[Opening Records to process section]

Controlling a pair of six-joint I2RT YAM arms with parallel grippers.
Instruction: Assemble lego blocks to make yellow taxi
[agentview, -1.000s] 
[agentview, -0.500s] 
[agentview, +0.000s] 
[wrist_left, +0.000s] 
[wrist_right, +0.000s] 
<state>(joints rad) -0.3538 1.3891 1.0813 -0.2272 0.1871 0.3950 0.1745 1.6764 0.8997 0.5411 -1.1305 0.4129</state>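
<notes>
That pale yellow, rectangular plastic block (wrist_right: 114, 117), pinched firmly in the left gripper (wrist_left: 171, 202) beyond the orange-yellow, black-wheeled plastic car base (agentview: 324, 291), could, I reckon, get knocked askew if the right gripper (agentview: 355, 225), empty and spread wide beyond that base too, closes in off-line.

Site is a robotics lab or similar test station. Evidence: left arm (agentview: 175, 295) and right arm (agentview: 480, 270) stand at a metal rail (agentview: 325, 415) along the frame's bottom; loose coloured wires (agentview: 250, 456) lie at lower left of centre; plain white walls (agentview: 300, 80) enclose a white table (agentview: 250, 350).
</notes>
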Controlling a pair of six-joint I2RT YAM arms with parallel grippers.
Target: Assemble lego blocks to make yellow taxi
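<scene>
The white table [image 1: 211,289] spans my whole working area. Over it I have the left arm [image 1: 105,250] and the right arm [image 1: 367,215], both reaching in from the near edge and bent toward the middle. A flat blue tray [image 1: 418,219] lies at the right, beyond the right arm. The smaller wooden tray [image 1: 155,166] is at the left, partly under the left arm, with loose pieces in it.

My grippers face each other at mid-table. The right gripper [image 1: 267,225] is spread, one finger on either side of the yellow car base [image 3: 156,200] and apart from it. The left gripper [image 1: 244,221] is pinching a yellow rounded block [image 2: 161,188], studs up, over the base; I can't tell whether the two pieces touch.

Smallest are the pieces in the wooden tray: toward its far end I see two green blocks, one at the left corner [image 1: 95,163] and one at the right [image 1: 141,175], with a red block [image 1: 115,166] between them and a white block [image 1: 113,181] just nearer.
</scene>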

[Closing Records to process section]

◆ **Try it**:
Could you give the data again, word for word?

◆ **Result of the exercise**:
Controlling a pair of six-joint I2RT YAM arms with parallel grippers.
Instruction: Assemble lego blocks to make yellow taxi
[agentview, -1.000s] 
[agentview, -0.500s] 
[agentview, +0.000s] 
[wrist_left, +0.000s] 
[wrist_right, +0.000s] 
<state>(joints rad) -0.3538 1.3891 1.0813 -0.2272 0.1871 0.3950 0.1745 1.6764 0.8997 0.5411 -1.1305 0.4129</state>
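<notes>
That pale yellow, rectangular plastic block (wrist_right: 114, 117), pinched firmly in the left gripper (wrist_left: 171, 202) beyond the orange-yellow, black-wheeled plastic car base (agentview: 324, 291), could, I reckon, get knocked askew if the right gripper (agentview: 355, 225), empty and spread wide beyond that base too, closes in off-line.

Site is a robotics lab or similar test station. Evidence: left arm (agentview: 175, 295) and right arm (agentview: 480, 270) stand at a metal rail (agentview: 325, 415) along the frame's bottom; loose coloured wires (agentview: 250, 456) lie at lower left of centre; plain white walls (agentview: 300, 80) enclose a white table (agentview: 250, 350).
</notes>
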Controlling a pair of six-joint I2RT YAM arms with parallel grippers.
Target: Assemble lego blocks to make yellow taxi
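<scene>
The white table [image 1: 211,289] spans my whole working area. Over it I have the left arm [image 1: 105,250] and the right arm [image 1: 367,215], both reaching in from the near edge and bent toward the middle. A flat blue tray [image 1: 418,219] lies at the right, beyond the right arm. The smaller wooden tray [image 1: 155,166] is at the left, partly under the left arm, with loose pieces in it.

My grippers face each other at mid-table. The right gripper [image 1: 267,225] is spread, one finger on either side of the yellow car base [image 3: 156,200] and apart from it. The left gripper [image 1: 244,221] is pinching a yellow rounded block [image 2: 161,188], studs up, over the base; I can't tell whether the two pieces touch.

Smallest are the pieces in the wooden tray: toward its far end I see two green blocks, one at the left corner [image 1: 95,163] and one at the right [image 1: 141,175], with a red block [image 1: 115,166] between them and a white block [image 1: 113,181] just nearer.
</scene>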

This answer is complete as written.